Alison KB1GMX has advice to constructors on the spurs on the higher bands:
For bands below 20Mhz spurs are NOT an issue as the low pass filters catch it.
Spurs are only a problem for SSB and frequencies greater than 20mhz.
NOTE: due to the way the uBTX does CW it is never an issue on any band.
The short form is when you mix two frequencies you get a third, in a perfect world.
The diode mixers used are handy but they can present conundrums. If any of the three ports (IF, LO, and RF) are mismatched (think SWR) The signal can be reflected back in. Since DBMs are omnivorous in that any port can be input or output and if mismatched both! This does not include effects of distortion in the source signals.But in the real world things like this exist.
Double balanced mixers also suffer from overload, too many and too strong and you get a plethora of signals. What that means for lots of simple and complex reasons you can get “spurs” or spurious outputs that are undesired.
Basic math, addition and subtraction:
If you mix 45Mhz with 73mhz you get 28mhz. We want that and the radio needs that. However if any of the 28 gets reflected back into the DBM where it originated it mixes with 45mhz and we get 17mhz.With those four signals you get mixtures of those like:
- 73-17=56
- 28-17=11
Those are “first order” as they do not involve harmonics. They will be the strongest, but not always equal strength.
Both inputs can have harmonics like 90mhz and 146mhz and the 34 and 56 coming out can have harmonics too. If you add and subtract all the possibles you get an increasing sea of signals some weak some stronger. We will not cover the possibles as the first order ones are the most troublesome.
The solution traditionally applied is band pass filters or if it isn’t between 28 and 29.9999 the filter strongly attenuates it. But you need a band pass filter for most every band… uBitx takes the path of below a certain frequency you only need low pass filters and fewer of them. And it generally works well especially for 80 though 17M…
But at 20mhz and up the low pass filter passes everything below 30mhz and if you overdrive the rig slightly you get a spur on the tech window on 10m where the spur is 16.5 to 16.7mhz and there is no filter for that. What makes this worse is some radios are very poor at 10M putting out maybe 2W so pushing the audio to get more invites the problem to be greatly worse.

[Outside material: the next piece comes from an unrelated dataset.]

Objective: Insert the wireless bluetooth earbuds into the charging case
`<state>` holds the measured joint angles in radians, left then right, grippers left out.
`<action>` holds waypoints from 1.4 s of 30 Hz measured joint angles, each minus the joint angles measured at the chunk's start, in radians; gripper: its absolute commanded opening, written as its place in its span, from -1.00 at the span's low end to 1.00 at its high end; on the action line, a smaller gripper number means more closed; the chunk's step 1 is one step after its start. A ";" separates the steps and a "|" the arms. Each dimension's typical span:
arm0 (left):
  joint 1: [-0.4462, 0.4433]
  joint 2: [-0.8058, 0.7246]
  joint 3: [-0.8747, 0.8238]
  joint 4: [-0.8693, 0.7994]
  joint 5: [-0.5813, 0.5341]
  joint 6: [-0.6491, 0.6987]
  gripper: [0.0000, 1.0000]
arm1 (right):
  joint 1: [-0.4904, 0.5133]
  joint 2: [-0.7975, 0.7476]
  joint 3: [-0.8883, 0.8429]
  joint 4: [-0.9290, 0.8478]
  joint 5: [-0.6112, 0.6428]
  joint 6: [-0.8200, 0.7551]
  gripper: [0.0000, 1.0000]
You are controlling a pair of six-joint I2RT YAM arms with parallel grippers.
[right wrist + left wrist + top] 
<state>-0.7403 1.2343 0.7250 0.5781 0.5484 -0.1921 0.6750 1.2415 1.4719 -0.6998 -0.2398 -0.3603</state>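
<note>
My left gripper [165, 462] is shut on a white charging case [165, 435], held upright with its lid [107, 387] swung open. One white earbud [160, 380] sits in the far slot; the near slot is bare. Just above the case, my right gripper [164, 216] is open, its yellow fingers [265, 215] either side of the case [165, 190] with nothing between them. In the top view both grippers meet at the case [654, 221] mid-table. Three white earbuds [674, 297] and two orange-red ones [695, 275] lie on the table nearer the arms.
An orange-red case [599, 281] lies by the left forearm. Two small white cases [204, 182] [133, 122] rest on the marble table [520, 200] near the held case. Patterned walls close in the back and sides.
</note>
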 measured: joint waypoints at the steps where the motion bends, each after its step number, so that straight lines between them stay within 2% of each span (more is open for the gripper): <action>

There is no setting we can safely give that absolutely assures there will
be no problem that is consistent with maximum achievable power.
As a licensed amateur radio operators we are responsible for signal quality and also not generating signals outside our assigned bands.
There are two solutions one is bandpass the other is high pass filter.
Either way the rig must be modified to allow those and there are side effects.
One side effect is you need extra switching not provided. The other is any filter has a loss though it and that would further reduce power out.
Short of that, keep the power right down on the higher bands and go for it…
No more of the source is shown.